Exercise objective » Pick out each line of the records in which the word "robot" appears.

Records to use »

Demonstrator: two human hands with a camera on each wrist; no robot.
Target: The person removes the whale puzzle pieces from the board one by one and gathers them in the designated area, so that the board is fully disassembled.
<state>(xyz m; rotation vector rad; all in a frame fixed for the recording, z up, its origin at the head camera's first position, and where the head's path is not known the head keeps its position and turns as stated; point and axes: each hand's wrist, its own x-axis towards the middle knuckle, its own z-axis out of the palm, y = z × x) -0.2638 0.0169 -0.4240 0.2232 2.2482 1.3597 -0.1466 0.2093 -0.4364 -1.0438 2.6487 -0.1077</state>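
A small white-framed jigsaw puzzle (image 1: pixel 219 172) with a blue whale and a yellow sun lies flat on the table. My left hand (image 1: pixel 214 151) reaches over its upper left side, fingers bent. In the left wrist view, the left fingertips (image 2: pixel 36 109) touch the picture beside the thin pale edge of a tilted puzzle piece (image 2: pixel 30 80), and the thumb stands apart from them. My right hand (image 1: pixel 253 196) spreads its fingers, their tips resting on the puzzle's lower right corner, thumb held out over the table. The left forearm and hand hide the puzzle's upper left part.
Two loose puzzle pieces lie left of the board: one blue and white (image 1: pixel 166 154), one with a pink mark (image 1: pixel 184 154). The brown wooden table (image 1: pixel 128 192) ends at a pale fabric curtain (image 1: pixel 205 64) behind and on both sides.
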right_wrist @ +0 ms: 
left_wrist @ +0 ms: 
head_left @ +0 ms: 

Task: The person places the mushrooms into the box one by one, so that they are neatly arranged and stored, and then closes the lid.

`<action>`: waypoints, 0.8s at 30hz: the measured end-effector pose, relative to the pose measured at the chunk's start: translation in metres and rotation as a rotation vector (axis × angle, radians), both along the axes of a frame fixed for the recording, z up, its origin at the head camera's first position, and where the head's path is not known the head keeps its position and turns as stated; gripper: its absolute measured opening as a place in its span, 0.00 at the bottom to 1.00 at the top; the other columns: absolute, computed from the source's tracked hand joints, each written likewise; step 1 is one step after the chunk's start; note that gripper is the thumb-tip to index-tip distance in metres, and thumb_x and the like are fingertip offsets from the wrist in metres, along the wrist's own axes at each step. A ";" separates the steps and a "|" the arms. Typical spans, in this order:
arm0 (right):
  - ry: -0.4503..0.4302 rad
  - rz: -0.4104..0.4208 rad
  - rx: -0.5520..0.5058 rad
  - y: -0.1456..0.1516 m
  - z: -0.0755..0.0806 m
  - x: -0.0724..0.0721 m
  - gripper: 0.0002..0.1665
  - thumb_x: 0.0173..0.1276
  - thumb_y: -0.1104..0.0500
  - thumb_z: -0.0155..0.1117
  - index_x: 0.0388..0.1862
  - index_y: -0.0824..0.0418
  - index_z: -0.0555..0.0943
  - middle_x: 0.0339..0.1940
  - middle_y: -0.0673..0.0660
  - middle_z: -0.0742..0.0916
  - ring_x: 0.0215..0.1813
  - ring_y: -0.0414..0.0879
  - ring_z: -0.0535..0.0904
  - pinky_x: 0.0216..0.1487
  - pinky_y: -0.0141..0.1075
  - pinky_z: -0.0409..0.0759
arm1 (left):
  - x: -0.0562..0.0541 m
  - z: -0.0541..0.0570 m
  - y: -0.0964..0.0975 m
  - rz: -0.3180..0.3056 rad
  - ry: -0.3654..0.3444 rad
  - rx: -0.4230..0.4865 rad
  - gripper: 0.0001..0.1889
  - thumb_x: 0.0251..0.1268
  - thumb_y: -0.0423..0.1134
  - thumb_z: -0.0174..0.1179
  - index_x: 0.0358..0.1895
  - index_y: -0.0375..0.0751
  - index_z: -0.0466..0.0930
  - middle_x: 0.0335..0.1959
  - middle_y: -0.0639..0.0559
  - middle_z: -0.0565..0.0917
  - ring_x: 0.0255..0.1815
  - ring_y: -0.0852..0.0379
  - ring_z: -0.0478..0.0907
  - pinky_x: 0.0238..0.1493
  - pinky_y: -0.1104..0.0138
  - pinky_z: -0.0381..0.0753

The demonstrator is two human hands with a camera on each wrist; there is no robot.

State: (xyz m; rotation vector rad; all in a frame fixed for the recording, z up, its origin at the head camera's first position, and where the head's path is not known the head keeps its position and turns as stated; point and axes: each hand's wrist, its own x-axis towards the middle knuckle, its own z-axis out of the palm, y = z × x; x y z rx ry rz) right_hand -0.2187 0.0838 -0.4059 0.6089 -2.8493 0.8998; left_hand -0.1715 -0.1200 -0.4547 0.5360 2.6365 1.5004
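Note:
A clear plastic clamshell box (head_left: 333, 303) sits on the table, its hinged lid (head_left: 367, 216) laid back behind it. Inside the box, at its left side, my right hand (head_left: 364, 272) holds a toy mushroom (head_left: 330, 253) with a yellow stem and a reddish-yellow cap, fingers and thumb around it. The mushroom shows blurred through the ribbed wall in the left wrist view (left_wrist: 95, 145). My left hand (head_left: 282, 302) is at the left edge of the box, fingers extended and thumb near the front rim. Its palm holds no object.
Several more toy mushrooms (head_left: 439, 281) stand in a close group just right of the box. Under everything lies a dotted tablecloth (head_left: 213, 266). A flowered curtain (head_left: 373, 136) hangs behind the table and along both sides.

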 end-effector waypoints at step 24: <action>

Answer section »
Demonstrator: two human hands with a camera on each wrist; no robot.
The demonstrator is two human hands with a camera on each wrist; there is no robot.

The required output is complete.